Back to writing

02 Build notes ParkMoto

How I built ParkMoto

I started riding last year, and most of what I know about parking a motorbike in London I learned by getting it wrong. Where the bays are. Which boroughs charge. Which painted M/C boxes have faded so badly the warden won't honour them. Nobody writes any of this down in one place. You ride, you ask, you remember, and over time you build a private map in your head that nobody else can see.

ParkMoto came out of one specific Wednesday. I had a meeting in the City and spent twenty minutes circling looking for a bay, switching between Google Maps, Waze, and a TfL page that hadn't been updated in months. Each one had a different version of the same information. None of them agreed. I parked, did the meeting, came home, and started building.

The data was the actual problem

I assumed the hard part would be the map. It wasn't. The hard part was that there is no single source. London has 32 boroughs plus the City of London, and they each handle motorcycle bays differently. Some publish the data, most don't. Some have it on their council website as a PDF. Camden is the only one with a proper public API, and even Camden's data wasn't fully on OpenStreetMap when I started. So I went borough by borough, cross-referencing whatever each council had against what was on OSM and adding what was missing. The contributions history is public if you want to see it: more than 300 spots so far, spread across boroughs, with Freedom of Information requests still in flight to the councils that don't publish at all. The numbers will jump when those come back.
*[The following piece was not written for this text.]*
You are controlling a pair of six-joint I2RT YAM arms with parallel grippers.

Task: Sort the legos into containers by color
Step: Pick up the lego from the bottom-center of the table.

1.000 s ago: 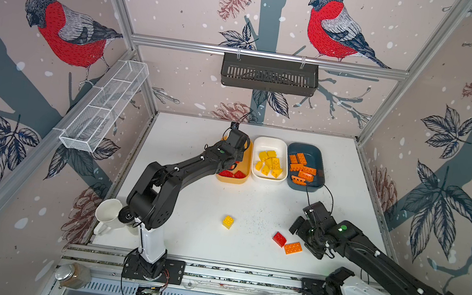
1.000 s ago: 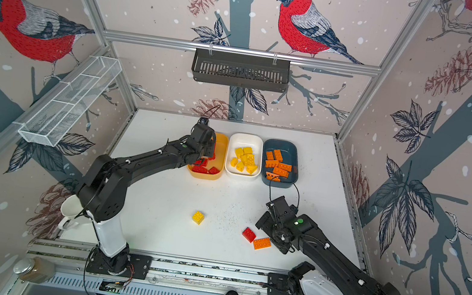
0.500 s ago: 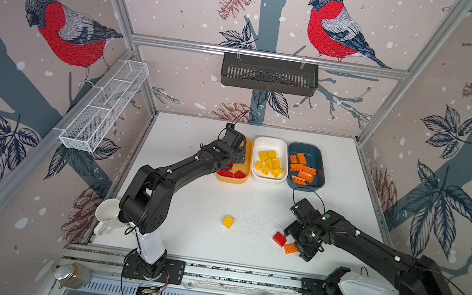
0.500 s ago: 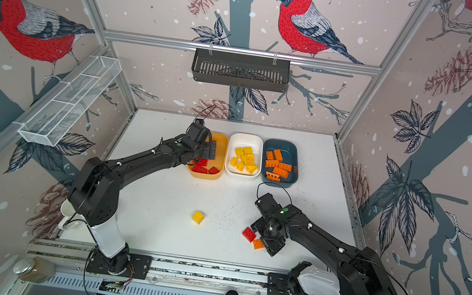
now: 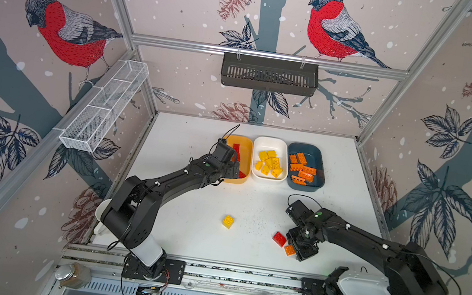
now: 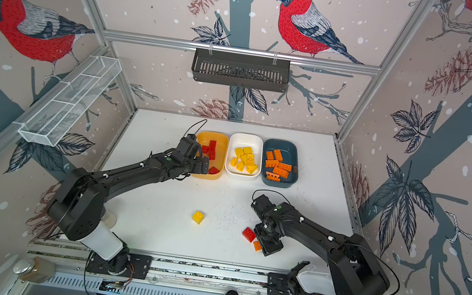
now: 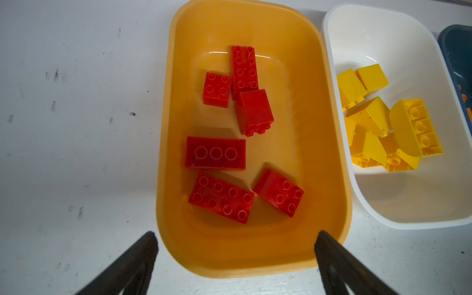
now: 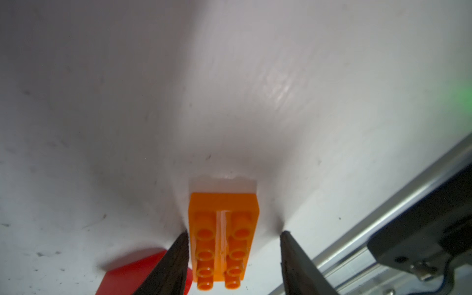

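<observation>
The right gripper [image 8: 235, 233] is down at the counter [image 5: 251, 207], partly open, with its jaws on either side of a loose orange brick [image 8: 222, 204]. In the right wrist view one finger [image 8: 176, 255] touches the brick's long side, while the other finger [image 8: 296, 255] stands off it with a strip of bare counter between, so the brick is straddled but not clamped. It lies flat, studs up, lengthwise between the fingers. A red brick [image 8: 132, 273] sits just beside that touching finger, on its outer side. In both top views the orange brick [image 5: 289, 250] shows at the gripper's tip near the counter's front edge, the red brick [image 5: 279, 239] next to it, and a yellow brick [image 5: 227, 221] lies alone, well apart toward the left arm's side

The left gripper [image 7: 236, 235] hangs wide open and holds nothing, over the near end of the yellow-orange tray [image 7: 301, 38]. Six red bricks [image 7: 214, 153] lie inside that tray, ahead of the fingertips. Just beside it stands the white tray [image 7: 408, 204] holding a heap of yellow bricks [image 7: 370, 122], and beyond that the teal tray [image 5: 317, 157] with orange bricks [image 5: 304, 171]. The three trays stand in a row at the back of the counter, well apart from the right gripper
</observation>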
That was the moment I understood what I was actually building. Not a map. A bridge between official records that nobody talks to each other and a public dataset that everyone can use.

ParkMoto's main map view, central London, showing motorcycle parking bays clustered across boroughs with a counter showing 472 bays, 283 free, 2685 spaces
Fig 01 The map. Every bay I've found, on one screen.

The choice I almost got wrong

Early on I started thinking about ParkMoto as a business. There are already paid apps that do something like this. Subscriptions, accounts, ad models, it all looked tractable. I had a spreadsheet of pricing tiers open for about an afternoon before I closed it.

The thing I'd been frustrated by, sitting on the bike at a red light fumbling through three apps, was that this information was gated. Some of it behind logins, some behind paywalls, some behind out-of-date council pages. If I built another paid app I'd be doing exactly the thing I'd built it to escape. So I made it free, no accounts, no tracking, and pushed every correction back to OpenStreetMap. The data improvements help every other app and every other rider, not just the ones using ParkMoto.

The trade-off is that the map is sometimes slow, because OSM tile servers are donated infrastructure and they have rate limits. I think that's a fair price.

A bay tap-state in ParkMoto showing Westminster borough rules: £1/day plus 25p admin via RingGo, free evenings and Sundays, free for electric motorcycles, with bay size, security, fee, capacity, and access details
Fig 02 Tap a bay, get the borough rules layered on top.

What I'd say to another rider

The full ParkMoto app showing a bay popup with navigation buttons: Pay via RingGo, Google Maps, Waze, Street View, and OpenStreetMap, alongside the surrounding map
Fig 03 One tap to pay, navigate, or check the OSM source. Designed for gloves on at a red light.

Finding a bay shouldn't be a research project. ParkMoto puts every motorbike parking spot in London on one map, with the borough fee rules layered on top, and you don't have to register or install anything to use it. It might be slow some days because it's running on free tiles, but it's accurate and it's free, and if you spot a bay that's missing or wrong you can fix it in three taps.

The folk knowledge in your head is real and useful. ParkMoto is where it can live where everyone can read it.